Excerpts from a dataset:
* * * * * * *
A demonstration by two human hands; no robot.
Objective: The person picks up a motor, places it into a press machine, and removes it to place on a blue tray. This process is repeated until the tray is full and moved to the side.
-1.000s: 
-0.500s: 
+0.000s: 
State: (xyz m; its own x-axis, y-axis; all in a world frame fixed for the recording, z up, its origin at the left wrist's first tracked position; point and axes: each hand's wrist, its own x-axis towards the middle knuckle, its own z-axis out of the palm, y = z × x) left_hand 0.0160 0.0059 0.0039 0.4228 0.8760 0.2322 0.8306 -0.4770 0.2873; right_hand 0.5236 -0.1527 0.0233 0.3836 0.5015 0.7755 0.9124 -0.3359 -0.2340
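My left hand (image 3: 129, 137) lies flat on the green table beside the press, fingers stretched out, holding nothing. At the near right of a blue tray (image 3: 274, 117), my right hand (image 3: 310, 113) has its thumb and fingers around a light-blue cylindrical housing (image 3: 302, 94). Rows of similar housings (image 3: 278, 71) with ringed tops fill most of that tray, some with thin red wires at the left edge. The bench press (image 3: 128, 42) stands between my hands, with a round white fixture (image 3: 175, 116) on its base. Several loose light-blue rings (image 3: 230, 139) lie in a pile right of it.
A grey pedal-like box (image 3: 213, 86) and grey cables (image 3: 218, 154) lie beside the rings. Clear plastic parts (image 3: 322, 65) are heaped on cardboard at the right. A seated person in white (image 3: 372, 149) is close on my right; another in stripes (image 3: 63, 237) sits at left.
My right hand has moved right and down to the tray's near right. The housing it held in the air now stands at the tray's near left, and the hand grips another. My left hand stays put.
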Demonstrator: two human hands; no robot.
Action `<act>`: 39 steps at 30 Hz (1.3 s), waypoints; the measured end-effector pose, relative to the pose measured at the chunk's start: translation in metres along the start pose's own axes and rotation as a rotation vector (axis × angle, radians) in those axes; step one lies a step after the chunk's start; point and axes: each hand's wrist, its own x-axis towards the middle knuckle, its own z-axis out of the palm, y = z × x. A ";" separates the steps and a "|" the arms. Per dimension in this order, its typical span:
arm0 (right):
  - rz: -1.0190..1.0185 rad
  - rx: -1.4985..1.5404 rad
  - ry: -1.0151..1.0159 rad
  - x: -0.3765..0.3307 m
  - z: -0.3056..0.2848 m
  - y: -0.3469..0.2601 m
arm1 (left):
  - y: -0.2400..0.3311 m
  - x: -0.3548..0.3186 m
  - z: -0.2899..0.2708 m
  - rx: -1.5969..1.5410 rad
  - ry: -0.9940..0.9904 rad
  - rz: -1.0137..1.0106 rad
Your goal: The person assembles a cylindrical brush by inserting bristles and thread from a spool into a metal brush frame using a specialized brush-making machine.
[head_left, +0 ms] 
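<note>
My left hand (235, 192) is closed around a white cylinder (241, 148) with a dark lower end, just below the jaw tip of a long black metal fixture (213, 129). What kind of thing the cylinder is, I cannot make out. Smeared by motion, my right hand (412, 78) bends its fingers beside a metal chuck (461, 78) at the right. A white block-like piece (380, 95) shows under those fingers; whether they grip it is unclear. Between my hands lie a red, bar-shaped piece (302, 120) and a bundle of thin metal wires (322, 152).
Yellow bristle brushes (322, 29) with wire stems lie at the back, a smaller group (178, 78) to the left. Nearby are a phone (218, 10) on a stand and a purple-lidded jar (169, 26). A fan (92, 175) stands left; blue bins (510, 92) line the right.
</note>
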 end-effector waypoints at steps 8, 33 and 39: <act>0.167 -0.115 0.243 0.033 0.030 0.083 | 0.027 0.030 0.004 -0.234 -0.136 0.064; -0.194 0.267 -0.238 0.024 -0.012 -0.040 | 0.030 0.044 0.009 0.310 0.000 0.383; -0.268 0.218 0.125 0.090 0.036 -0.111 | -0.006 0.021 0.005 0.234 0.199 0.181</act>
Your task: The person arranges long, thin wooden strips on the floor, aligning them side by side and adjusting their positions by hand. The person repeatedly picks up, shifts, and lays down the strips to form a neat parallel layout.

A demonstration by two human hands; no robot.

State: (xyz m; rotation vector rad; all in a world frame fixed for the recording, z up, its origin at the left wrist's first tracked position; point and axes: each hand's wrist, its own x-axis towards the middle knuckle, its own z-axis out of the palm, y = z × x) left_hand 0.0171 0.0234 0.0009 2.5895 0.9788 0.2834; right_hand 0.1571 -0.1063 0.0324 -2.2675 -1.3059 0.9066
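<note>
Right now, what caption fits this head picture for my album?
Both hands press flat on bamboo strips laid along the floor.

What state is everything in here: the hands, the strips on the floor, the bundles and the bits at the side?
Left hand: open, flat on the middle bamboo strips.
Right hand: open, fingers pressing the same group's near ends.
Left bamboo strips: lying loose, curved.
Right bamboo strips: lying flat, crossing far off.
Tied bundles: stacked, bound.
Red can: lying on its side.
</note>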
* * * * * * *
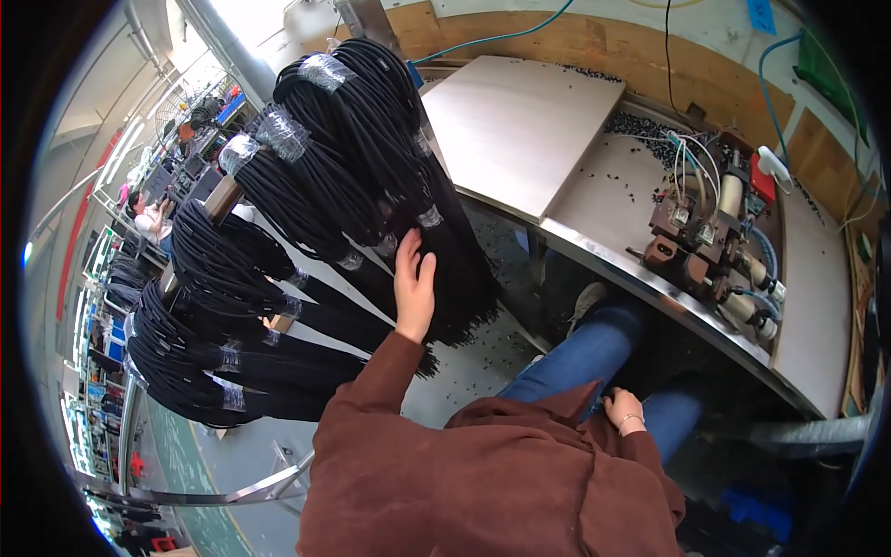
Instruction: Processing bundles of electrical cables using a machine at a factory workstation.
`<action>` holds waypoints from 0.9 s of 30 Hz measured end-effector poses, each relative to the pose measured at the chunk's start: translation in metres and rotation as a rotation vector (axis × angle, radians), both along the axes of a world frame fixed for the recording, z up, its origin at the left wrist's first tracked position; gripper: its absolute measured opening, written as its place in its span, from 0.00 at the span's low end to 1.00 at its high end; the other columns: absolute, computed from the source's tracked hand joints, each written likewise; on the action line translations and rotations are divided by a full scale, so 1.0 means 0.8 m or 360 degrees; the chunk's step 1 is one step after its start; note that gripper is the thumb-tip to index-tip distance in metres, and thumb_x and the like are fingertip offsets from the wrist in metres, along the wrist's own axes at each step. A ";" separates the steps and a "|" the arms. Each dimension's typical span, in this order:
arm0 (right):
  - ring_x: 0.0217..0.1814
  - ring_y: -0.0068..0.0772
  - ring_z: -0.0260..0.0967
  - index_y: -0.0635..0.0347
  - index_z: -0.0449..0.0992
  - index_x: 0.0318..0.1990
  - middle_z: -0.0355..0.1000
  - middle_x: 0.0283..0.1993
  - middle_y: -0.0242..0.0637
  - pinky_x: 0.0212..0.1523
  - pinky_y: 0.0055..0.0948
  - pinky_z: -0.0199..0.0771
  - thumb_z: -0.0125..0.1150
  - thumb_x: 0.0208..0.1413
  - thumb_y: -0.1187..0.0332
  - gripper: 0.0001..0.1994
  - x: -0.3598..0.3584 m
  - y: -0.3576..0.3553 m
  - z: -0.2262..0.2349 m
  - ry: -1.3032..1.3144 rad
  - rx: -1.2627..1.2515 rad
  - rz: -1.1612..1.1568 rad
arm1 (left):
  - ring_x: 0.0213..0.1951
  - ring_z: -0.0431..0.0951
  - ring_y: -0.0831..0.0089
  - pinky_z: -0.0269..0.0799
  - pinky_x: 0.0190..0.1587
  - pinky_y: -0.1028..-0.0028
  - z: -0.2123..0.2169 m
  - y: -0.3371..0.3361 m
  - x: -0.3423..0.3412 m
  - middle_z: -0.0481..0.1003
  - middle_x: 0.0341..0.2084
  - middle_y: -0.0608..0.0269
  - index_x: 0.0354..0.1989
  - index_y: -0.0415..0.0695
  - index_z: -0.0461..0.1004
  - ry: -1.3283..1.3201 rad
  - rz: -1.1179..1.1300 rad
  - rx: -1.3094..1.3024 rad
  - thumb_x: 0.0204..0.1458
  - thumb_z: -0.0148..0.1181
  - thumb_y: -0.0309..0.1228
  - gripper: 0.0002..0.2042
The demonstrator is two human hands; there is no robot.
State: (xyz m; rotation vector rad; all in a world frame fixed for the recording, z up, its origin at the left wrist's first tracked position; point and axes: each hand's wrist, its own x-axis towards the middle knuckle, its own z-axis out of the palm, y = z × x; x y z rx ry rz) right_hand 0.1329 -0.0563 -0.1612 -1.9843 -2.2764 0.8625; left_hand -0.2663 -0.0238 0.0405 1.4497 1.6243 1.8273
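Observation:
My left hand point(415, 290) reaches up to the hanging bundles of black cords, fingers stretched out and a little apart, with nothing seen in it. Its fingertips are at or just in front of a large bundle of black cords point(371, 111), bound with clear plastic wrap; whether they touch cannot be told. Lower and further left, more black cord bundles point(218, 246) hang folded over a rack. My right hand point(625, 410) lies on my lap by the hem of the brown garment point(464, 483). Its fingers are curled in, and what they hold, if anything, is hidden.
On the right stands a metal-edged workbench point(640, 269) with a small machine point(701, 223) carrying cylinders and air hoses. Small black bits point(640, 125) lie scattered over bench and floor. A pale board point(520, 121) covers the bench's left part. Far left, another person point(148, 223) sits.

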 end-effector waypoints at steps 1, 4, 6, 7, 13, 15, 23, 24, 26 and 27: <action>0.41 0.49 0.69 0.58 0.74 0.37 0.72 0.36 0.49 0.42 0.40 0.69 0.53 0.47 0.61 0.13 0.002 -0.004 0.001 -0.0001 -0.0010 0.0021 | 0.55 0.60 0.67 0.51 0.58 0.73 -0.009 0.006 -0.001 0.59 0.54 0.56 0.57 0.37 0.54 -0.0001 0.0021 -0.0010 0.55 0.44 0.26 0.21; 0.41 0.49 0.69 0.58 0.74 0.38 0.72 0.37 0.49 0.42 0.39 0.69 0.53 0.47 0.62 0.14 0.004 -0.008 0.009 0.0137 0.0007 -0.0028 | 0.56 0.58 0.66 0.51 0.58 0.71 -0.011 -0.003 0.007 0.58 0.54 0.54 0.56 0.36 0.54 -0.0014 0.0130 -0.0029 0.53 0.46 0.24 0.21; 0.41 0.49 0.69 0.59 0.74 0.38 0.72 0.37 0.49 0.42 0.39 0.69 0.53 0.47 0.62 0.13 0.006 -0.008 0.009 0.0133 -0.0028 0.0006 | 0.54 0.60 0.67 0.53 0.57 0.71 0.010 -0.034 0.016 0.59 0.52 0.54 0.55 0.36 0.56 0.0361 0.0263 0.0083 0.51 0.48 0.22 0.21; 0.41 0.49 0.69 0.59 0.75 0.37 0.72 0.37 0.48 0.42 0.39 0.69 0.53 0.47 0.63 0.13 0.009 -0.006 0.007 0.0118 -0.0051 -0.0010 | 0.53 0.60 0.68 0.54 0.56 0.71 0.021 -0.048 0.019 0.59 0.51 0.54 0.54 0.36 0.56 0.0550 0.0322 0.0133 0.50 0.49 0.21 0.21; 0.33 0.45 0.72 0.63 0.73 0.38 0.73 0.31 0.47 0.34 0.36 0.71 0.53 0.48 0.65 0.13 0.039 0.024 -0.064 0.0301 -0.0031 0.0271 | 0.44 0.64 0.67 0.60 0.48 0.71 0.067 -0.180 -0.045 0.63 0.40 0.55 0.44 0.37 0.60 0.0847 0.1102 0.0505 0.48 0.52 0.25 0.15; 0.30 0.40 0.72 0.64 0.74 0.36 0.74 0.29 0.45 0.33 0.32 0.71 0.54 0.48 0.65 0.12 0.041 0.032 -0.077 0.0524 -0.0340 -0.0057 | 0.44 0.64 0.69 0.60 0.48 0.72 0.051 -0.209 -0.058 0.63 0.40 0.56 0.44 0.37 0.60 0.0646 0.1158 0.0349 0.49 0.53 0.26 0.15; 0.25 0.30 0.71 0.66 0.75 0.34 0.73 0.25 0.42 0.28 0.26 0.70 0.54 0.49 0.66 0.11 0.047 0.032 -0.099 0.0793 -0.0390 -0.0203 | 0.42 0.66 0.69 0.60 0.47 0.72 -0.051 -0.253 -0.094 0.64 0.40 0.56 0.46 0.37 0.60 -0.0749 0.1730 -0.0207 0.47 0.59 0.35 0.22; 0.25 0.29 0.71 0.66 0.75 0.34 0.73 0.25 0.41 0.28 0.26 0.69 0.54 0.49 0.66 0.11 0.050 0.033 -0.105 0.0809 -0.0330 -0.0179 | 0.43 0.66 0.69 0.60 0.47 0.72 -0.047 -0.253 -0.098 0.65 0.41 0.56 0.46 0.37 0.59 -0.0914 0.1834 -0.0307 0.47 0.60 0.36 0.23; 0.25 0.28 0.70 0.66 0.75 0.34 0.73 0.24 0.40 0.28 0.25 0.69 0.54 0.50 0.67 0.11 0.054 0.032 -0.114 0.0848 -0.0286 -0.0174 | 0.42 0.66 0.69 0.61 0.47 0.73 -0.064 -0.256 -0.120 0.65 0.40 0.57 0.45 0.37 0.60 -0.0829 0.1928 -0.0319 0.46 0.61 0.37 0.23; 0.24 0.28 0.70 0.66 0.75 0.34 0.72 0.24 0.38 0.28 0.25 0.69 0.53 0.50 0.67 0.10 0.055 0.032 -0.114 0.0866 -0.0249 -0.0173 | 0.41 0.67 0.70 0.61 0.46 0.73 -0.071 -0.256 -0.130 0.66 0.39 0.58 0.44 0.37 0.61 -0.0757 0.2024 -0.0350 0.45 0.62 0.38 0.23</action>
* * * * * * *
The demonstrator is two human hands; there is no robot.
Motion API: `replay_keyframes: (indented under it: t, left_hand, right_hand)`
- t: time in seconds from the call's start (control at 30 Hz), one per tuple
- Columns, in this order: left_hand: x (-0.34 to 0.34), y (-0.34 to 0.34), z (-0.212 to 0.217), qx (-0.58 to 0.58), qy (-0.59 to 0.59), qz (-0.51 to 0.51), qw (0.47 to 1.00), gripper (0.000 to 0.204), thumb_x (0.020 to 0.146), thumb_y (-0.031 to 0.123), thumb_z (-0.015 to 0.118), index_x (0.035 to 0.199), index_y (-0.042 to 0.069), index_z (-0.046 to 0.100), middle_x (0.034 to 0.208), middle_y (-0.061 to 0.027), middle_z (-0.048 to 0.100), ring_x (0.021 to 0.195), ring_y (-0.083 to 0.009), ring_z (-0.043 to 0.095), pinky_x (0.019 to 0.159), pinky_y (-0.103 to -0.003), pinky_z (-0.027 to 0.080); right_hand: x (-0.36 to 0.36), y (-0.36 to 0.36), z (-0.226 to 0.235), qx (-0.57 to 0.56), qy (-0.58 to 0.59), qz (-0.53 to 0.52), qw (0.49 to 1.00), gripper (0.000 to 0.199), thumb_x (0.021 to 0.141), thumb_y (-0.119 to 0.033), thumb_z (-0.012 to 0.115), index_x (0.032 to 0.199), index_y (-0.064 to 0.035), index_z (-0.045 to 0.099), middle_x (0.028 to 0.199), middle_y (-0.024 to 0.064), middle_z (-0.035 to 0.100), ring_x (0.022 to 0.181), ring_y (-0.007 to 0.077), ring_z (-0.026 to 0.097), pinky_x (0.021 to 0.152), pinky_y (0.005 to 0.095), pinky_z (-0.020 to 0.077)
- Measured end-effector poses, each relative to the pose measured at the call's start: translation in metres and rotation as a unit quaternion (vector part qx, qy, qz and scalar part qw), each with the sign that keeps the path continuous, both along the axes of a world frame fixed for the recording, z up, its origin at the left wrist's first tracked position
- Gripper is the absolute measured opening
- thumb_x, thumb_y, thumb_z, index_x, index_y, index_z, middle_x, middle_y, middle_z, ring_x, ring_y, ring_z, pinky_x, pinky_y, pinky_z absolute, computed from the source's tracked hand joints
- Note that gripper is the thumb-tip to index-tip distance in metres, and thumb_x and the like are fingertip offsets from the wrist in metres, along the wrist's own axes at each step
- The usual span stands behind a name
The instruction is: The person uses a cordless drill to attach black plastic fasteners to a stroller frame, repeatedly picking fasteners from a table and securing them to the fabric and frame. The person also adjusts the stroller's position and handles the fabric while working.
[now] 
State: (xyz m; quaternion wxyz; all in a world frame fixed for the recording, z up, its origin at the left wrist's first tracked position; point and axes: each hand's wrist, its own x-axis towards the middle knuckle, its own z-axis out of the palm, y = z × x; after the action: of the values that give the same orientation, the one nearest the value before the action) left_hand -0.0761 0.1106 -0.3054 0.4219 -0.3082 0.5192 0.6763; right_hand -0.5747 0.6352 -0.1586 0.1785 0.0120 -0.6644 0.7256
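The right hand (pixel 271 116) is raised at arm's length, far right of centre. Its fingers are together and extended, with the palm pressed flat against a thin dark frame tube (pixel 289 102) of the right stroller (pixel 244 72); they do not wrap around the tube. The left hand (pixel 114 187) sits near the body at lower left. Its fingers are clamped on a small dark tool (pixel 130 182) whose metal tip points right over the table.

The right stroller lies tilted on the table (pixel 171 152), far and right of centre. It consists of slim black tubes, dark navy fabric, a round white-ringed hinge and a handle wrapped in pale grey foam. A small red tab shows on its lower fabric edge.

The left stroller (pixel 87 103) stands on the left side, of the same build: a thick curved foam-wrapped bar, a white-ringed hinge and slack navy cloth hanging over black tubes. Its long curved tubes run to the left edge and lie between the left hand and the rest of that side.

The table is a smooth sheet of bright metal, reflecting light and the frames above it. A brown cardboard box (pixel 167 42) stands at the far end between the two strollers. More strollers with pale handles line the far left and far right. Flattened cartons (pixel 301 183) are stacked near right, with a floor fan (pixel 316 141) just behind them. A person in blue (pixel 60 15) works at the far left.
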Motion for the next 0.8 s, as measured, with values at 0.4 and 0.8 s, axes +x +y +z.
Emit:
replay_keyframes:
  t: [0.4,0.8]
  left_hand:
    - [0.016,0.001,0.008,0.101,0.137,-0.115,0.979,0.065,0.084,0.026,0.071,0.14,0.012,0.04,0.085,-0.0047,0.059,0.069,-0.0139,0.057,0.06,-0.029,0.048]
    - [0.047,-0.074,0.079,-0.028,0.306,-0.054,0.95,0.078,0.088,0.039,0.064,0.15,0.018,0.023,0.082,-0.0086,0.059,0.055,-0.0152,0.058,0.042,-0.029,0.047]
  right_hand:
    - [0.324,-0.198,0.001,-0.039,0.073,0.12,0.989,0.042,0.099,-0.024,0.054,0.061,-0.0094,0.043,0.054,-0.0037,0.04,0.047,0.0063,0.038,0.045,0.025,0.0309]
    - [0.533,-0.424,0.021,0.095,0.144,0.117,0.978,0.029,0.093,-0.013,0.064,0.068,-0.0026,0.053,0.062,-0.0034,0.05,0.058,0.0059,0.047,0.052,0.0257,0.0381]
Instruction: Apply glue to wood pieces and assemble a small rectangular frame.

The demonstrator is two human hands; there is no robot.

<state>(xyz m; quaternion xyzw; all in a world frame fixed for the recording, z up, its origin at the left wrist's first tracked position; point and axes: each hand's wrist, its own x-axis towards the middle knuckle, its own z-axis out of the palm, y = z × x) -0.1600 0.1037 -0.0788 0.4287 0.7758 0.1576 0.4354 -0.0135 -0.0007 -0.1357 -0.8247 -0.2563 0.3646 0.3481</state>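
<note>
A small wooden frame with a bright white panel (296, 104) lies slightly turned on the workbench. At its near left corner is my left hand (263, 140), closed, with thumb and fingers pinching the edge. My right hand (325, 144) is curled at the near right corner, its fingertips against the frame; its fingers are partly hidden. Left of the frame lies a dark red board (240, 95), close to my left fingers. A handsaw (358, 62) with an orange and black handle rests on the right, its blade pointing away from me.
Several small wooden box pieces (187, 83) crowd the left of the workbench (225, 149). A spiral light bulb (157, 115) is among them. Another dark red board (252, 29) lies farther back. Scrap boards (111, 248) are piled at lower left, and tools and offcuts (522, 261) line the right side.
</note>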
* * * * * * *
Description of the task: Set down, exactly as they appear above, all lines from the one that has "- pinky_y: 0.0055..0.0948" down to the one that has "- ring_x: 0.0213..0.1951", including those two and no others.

Written reply:
  - pinky_y: 0.0055..0.0948
  - pinky_z: -0.0199..0.0771
  - thumb_z: -0.0125..0.1150
  - thumb_x: 0.0208..0.1413
  - thumb_y: -0.1187..0.0332
  - gripper: 0.0001..0.1994
  - x: -0.3598..0.3584 m
  - y: -0.3576..0.3553 m
  - z: -0.2262..0.2349 m
  - ry: -1.3032..1.3144 rad
  - rx: -1.2627..1.2515 rad
  - rz: -1.1612..1.1568 rad
arm1 (left):
  - ring_x: 0.0213..0.1951

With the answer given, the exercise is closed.